After 90 Years, A Southern Oregon Mill Closes | Northwest Public Radio


----------



## Jacob J. (Apr 22, 2013)

That one is going to be a heavy blow to Cave Junction, since the economy there is already depressed and has been for 30 years.


----------



## Gologit (Apr 22, 2013)

Bad deal.


----------



## jrcat (Apr 22, 2013)

So lets get this straight ... some greenies.....whined and got federal timber lands closed up for owls and salmon...hmmm ok. Sooo people with families and mouths to feed need only apply to unemployment. Which in turn puts a heavier load on taxpayers, some of all 3 categories, the greenies and unemployed and taxpayers are greenies...... Sooooo in turn the greenies got those families at that mill unemployed (either directly or indirectly). At which point will there ever be a true balance between conservation and logging. I had a fellow from just down the road of my job stop and ask me about some muddy water getting into the creek. I politely replied that I put up silt fence as per the DEC rules and regs and that more crap and dirt and what not gets washed into that creek everytime it rains than what I am doing. At any rate after a 5 minute debate he drove off in a huff and I went back to work. I dont even really know where I am going with this now. Just chuffed I guess. People need to work and make a living and that is steadily being taken from them day by day. I cut trees for a living, and the guy with oak flooring and cherry molding and maple cabinets wants to call me an ###hole and a butcher.


----------



## roberte (Apr 22, 2013)

jrcat said:


> So lets get this straight ... some greenies.....whined and got federal timber lands closed up for owls and salmon...hmmm ok. Sooo people with families and mouths to feed need only apply to unemployment. Which in turn puts a heavier load on taxpayers, some of all 3 categories, the greenies and unemployed and taxpayers are greenies...... Sooooo in turn the greenies got those families at that mill unemployed (either directly or indirectly). At which point will there ever be a true balance between conservation and logging. I had a fellow from just down the road of my job stop and ask me about some muddy water getting into the creek. I politely replied that I put up silt fence as per the DEC rules and regs and that more crap and dirt and what not gets washed into that creek everytime it rains than what I am doing. At any rate after a 5 minute debate he drove off in a huff and I went back to work. I dont even really know where I am going with this now. Just chuffed I guess. People need to work and make a living and that is steadily being taken from them day by day. I cut trees for a living, and the guy with oak flooring and cherry molding and maple cabinets wants to call me an ###hole and a butcher.



heck of a plan isnt it.


----------



## jrcat (Apr 22, 2013)

roberte said:


> heck of a plan isnt it.



Im just glad someone understood my half cocked rant......


----------



## roberte (Apr 22, 2013)

jrcat said:


> Im just glad someone understood my half cocked rant......

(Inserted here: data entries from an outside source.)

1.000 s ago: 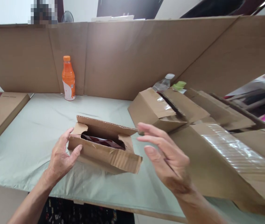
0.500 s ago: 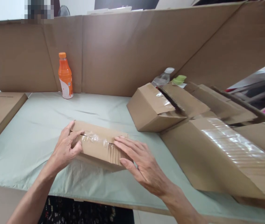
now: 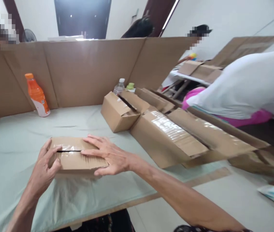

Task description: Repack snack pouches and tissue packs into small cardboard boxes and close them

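A small cardboard box (image 3: 71, 162) lies on the green cloth in front of me, its top flaps taped and a dark slit showing along the seam. Around its left end is my left hand (image 3: 45, 164), fingers over the back edge and top, thumb on the near part of the top. Across the right part of the top rests my right hand (image 3: 109, 156), fingers spread out flat and thumb near the front right corner. The box's right end is partly hidden by this hand.
Right of the box stand several taped cardboard boxes (image 3: 159, 141). Behind them are a clear bottle (image 3: 119, 87) and a green-capped container (image 3: 130, 86). An orange drink bottle (image 3: 37, 96) stands before the cardboard partition (image 3: 90, 71). A person in white (image 3: 252, 83) leans at the right.
My view has swung to the right, showing more boxes and people. My right hand has shifted across the box top with fingers more spread. The dark slit between the flaps shows more plainly.
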Demonstrator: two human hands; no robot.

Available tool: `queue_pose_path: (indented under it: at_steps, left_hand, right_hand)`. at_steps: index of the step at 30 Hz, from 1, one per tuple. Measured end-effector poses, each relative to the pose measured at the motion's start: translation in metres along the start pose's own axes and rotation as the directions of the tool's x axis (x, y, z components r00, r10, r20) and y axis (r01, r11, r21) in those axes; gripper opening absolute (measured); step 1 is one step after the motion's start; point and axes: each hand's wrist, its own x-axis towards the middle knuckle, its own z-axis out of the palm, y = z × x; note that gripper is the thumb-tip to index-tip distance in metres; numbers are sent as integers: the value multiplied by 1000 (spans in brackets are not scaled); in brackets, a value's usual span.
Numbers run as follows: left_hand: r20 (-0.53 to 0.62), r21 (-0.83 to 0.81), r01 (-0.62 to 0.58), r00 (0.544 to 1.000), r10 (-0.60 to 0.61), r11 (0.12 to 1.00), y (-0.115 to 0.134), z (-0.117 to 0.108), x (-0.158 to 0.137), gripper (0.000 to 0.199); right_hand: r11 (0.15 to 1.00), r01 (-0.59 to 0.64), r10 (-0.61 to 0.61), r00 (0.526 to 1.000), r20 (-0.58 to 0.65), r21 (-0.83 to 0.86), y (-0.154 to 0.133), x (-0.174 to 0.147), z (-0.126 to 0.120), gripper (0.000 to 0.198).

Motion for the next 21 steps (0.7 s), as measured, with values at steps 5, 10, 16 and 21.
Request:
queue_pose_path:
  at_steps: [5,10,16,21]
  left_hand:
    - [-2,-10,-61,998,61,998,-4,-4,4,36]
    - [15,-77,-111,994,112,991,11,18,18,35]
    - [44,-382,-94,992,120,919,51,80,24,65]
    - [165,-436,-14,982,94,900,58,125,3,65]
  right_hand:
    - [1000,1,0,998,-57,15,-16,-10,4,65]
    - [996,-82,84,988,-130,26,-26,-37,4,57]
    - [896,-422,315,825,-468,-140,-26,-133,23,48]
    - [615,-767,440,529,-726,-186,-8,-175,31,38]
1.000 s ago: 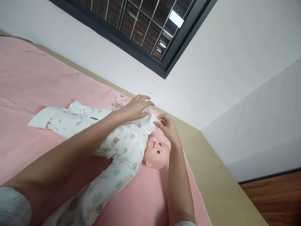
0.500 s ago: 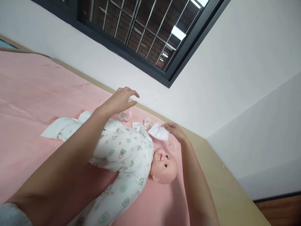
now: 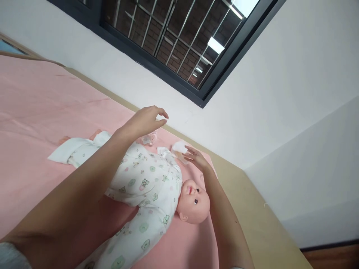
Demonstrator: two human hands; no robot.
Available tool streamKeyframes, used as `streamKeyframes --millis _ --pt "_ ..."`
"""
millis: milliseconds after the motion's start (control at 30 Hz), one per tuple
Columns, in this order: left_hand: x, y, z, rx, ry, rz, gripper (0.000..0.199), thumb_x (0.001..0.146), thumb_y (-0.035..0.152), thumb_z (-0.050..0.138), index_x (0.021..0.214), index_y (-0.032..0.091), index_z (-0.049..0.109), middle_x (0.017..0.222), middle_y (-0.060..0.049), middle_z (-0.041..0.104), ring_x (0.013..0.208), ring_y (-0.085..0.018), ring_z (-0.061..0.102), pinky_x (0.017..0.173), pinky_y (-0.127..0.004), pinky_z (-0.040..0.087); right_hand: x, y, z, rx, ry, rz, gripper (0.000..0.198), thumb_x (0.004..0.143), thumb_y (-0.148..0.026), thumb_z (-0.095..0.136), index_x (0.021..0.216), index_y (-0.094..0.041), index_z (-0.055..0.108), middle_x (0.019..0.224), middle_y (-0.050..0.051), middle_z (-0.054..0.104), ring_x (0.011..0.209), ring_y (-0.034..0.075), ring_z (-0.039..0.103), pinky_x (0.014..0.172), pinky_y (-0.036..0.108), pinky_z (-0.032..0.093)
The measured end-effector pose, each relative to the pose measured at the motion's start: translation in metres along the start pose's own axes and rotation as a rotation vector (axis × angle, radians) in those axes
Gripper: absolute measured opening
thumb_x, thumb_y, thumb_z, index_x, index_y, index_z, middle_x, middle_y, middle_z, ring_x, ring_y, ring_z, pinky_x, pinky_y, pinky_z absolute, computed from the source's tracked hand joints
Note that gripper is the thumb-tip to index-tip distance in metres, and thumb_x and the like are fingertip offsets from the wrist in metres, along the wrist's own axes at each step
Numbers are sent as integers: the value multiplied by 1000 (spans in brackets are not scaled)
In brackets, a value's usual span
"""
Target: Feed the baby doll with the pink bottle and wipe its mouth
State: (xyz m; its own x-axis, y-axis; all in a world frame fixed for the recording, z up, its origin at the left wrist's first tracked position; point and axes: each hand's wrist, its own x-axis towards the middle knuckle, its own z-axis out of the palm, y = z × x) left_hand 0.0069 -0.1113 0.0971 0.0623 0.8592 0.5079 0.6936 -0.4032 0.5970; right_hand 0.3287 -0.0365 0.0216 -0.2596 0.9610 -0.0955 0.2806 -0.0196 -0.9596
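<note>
A baby doll (image 3: 146, 183) in a white printed outfit lies on its back on a pink sheet, its bald head to the right. My left hand (image 3: 150, 118) hovers above the doll's far side, thumb and index curved towards each other with a small gap and nothing visible between them. Below that hand sits a clear plastic container (image 3: 148, 139). My right hand (image 3: 196, 157) is beyond the doll's head with fingers spread. Its fingertips are at the edge of a white pad (image 3: 179, 145), which rests over a clear packet (image 3: 181, 157) with something beige inside.
The pink sheet (image 3: 36, 104) covers a tan tabletop (image 3: 241, 201) whose bare edge shows at the back and right. A white wall (image 3: 280, 74) rises behind it, with a dark-framed barred window (image 3: 157, 63).
My right hand has moved left, and the white pad it held now lies on the packet, with the fingers spread. The left thumb and index have come closer together. The view has shifted slightly.
</note>
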Motion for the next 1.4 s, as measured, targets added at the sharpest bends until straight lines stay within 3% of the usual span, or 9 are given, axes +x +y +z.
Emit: streamKeyframes --millis 200,400,533,633,800,900,1033,1167,1400 --pt "2 -3 3 -11 -52 -2 36 86 38 50 112 22 69 123 -5 66 113 -27 60 91 -37 48 -11 10 -2 96 19 34 43 68 -20 77 110 -24 70 108 5 71 97 18 69 100 37 50" --pt "3 -7 1 -46 -66 -66 35 83 40 53 107 22 70 118 -5 69 105 -26 64 86 -34 49 -24 18 -14 21 208 -27 34 69 -24 71 103 -20 70 92 4 72 78 13 65 84 31 51" --pt "5 -15 1 -64 -44 -106 34 80 41 54 103 23 71 111 -4 72 100 -25 66 82 -31 50 -34 28 -19 -69 521 -292 25 74 -31 60 94 -20 68 92 4 70 68 12 60 71 29 47" --pt "6 -20 3 -62 -24 -130 33 80 40 55 103 22 70 109 -4 72 99 -25 65 84 -31 49 -41 42 -19 -176 867 -457 23 80 -32 47 90 -20 64 97 6 69 80 17 61 75 31 46" --pt "5 -18 7 -57 -41 -144 38 85 39 51 116 19 64 115 -7 68 101 -25 64 88 -34 48 -51 77 -23 -477 1200 -443 29 85 -27 37 97 -20 63 107 11 65 108 24 53 96 38 39" --pt "0 -7 3 25 17 -199 54 85 39 55 135 19 50 118 -9 67 102 -27 64 87 -37 49 -54 95 -30 -592 1238 -348 34 86 -25 36 107 -16 61 113 15 62 114 27 50 103 42 33" --pt "-15 10 -16 112 218 -149 89 82 48 60 154 19 15 119 -8 67 99 -30 67 83 -41 52 -56 109 -36 -588 1142 -147 40 85 -28 41 118 -11 57 122 19 58 116 30 51 102 42 35" --pt "-22 14 -24 130 312 -116 92 80 52 61 153 24 12 116 -3 68 95 -29 68 81 -41 54 -57 114 -38 -476 1039 12 40 82 -29 48 118 -15 57 127 18 54 107 28 58 90 37 43" --pt "12 -31 24 295 -119 -260 92 83 46 57 154 12 10 135 -15 58 110 -34 61 91 -43 49 -59 116 -41 -384 1013 70 44 73 -29 64 116 -20 58 128 12 53 104 24 63 85 31 47"
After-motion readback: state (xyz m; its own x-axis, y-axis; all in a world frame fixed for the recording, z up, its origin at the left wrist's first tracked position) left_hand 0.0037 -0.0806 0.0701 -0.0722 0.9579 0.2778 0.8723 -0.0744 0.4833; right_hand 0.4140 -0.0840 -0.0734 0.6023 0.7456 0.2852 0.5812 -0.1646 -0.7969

i just cant speak on wheather your arse or not....
oh and a butcher


----------



## jrcat (Apr 22, 2013)

roberte said:


> i just cant speak on wheather your arse or not....
> oh and a butcher



I was being in general.


----------



## DavdH (Apr 22, 2013)

That mill has come and gone a few time thru the years. Could be it his time.We have set them Pine from clear down here.


----------



## 036Pro (Apr 23, 2013)

slowp said:


> Rough and Ready, Cave Junction, OR.
> 
> After 90 Years, A Southern Oregon Mill Closes | Northwest Public Radio



That's not good! I lost my mill job in September 1991! I worked at Astoria Plywood Corp. I started working there while I was still in high school. I was stockholder there. My bid job was the green chain, but I was handy man, too. Between DEQ and the Spotted Owl we didn't have a chance. So I can relate! I had spotted owl nightmares for long time... The schooling wasn't there yet, for us! Good bye to those 6ft+ fir peelers forever! *036Pro*:bang:


----------



## paccity (Apr 23, 2013)

here goes our mill.


----------



## roberte (Apr 23, 2013)

this is one of those times we should have a "this is Bull S button"


----------



## Trx250r180 (Apr 23, 2013)

we just lost another here in the last year also ,its almost all demoed now


----------



## 036Pro (Apr 23, 2013)

*Pen Ply*



trx250r180 said:


> we just lost another here in the last year also ,its almost all demoed now


I think Pen Ply would of made it, if they could of held on for 6 more months! The plywood business rebounded the following year. Still going strong, today. The management did things pretty good. They had lost a big *big bid* . From what I heard-to a very very low bid. This was to eliminate them as competition! I am sure DEQ also got involved! The city also wanted the mill site to be converted to a tourist attraction. Tourism does pay the bills, but... :bang::bang: 

PenPly's Wild Ride Ends in Fatal Crash


----------



## Joe46 (Apr 24, 2013)

I don't believe there are any of the old time long term mills left in the Port Angeles area. Crown Z, Rayonier, Penply, M&R Timber + all the Mom & Pop shake mills. Crown Z I believe is still there, but I think has changed hands a couple of times in the last 30 years. I just don't see that tourism can replace all the timber industry that "used" to be there.. I know Crown Z cut the last of their timber holdings in 78-80, and just moved on. They still had a fair amount of OG around Lake Ozette at the time.


----------



## OlympicYJ (Apr 24, 2013)

Joe46 said:


> I don't believe there are any of the old time long term mills left in the Port Angeles area. Crown Z, Rayonier, Penply, M&R Timber + all the Mom & Pop shake mills. Crown Z I believe is still there, but I think has changed hands a couple of times in the last 30 years. I just don't see that tourism can replace all the timber industry that "used" to be there.. I know Crown Z cut the last of their timber holdings in 78-80, and just moved on. They still had a fair amount of OG around Lake Ozette at the time.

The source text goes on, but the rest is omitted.